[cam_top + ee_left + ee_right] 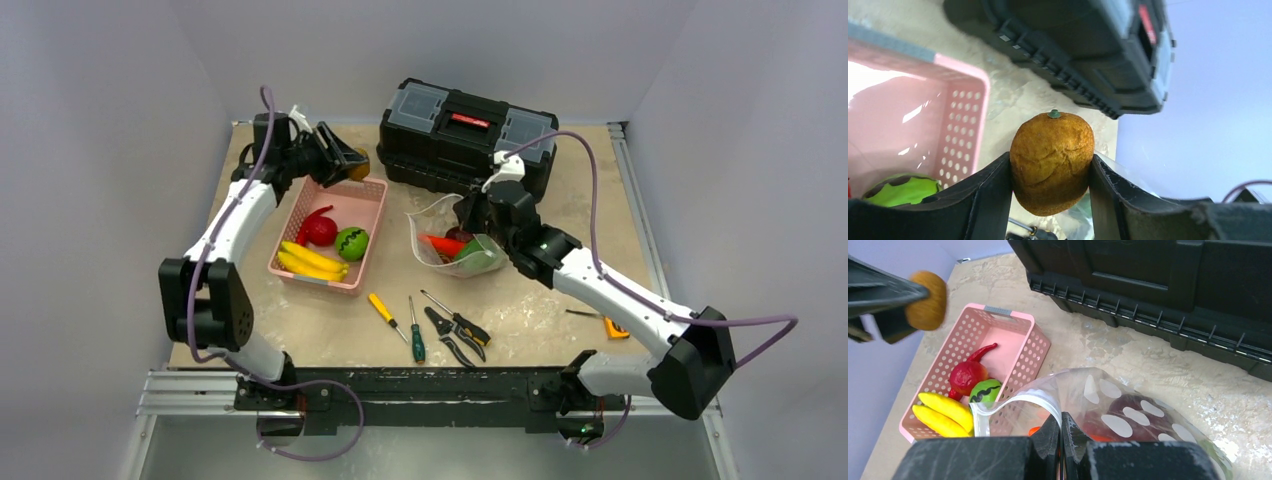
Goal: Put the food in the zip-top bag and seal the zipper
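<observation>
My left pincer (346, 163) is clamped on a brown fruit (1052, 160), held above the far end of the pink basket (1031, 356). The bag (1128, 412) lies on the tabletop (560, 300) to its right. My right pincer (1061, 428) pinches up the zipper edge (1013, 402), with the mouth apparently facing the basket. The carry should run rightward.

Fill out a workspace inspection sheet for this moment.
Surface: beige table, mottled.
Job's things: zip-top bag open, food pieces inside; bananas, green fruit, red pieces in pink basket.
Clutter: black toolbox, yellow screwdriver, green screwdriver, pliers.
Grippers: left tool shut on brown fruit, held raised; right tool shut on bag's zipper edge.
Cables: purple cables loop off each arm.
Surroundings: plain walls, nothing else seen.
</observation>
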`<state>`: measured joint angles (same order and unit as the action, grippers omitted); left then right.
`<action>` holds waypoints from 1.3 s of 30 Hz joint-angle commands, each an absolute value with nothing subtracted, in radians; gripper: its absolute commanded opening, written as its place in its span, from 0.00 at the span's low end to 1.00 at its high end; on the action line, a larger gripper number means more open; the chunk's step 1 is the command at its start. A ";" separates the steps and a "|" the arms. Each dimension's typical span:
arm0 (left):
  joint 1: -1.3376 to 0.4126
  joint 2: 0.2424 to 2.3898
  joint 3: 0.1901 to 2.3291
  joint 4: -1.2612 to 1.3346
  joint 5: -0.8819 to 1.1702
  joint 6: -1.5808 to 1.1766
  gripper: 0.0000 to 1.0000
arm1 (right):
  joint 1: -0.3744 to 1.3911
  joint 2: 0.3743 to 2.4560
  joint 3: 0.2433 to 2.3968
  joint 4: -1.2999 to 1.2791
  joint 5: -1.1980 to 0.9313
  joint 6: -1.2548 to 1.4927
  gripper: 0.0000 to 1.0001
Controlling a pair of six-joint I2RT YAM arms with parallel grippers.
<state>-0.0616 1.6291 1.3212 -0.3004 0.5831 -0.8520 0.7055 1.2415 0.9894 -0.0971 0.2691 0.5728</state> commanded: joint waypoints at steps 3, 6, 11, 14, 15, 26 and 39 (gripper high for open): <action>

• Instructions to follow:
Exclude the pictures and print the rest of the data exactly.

• Answer to this exercise:
[cam_top + ee_left + ee_right] 
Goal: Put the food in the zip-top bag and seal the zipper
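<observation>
My left pincer (346, 163) is clamped on a brown fruit (1052, 160), held above the far end of the pink basket (1031, 356). The bag (1128, 412) lies on the tabletop (560, 300) to its right. My right pincer (1061, 428) pinches up the zipper edge (1013, 402), with the mouth apparently facing the basket. The carry should run rightward.

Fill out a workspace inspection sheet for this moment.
Surface: beige table, mottled.
Job's things: zip-top bag open, food pieces inside; bananas, green fruit, red pieces in pink basket.
Clutter: black toolbox, yellow screwdriver, green screwdriver, pliers.
Grippers: left tool shut on brown fruit, held raised; right tool shut on bag's zipper edge.
Cables: purple cables loop off each arm.
Surroundings: plain walls, nothing else seen.
</observation>
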`<state>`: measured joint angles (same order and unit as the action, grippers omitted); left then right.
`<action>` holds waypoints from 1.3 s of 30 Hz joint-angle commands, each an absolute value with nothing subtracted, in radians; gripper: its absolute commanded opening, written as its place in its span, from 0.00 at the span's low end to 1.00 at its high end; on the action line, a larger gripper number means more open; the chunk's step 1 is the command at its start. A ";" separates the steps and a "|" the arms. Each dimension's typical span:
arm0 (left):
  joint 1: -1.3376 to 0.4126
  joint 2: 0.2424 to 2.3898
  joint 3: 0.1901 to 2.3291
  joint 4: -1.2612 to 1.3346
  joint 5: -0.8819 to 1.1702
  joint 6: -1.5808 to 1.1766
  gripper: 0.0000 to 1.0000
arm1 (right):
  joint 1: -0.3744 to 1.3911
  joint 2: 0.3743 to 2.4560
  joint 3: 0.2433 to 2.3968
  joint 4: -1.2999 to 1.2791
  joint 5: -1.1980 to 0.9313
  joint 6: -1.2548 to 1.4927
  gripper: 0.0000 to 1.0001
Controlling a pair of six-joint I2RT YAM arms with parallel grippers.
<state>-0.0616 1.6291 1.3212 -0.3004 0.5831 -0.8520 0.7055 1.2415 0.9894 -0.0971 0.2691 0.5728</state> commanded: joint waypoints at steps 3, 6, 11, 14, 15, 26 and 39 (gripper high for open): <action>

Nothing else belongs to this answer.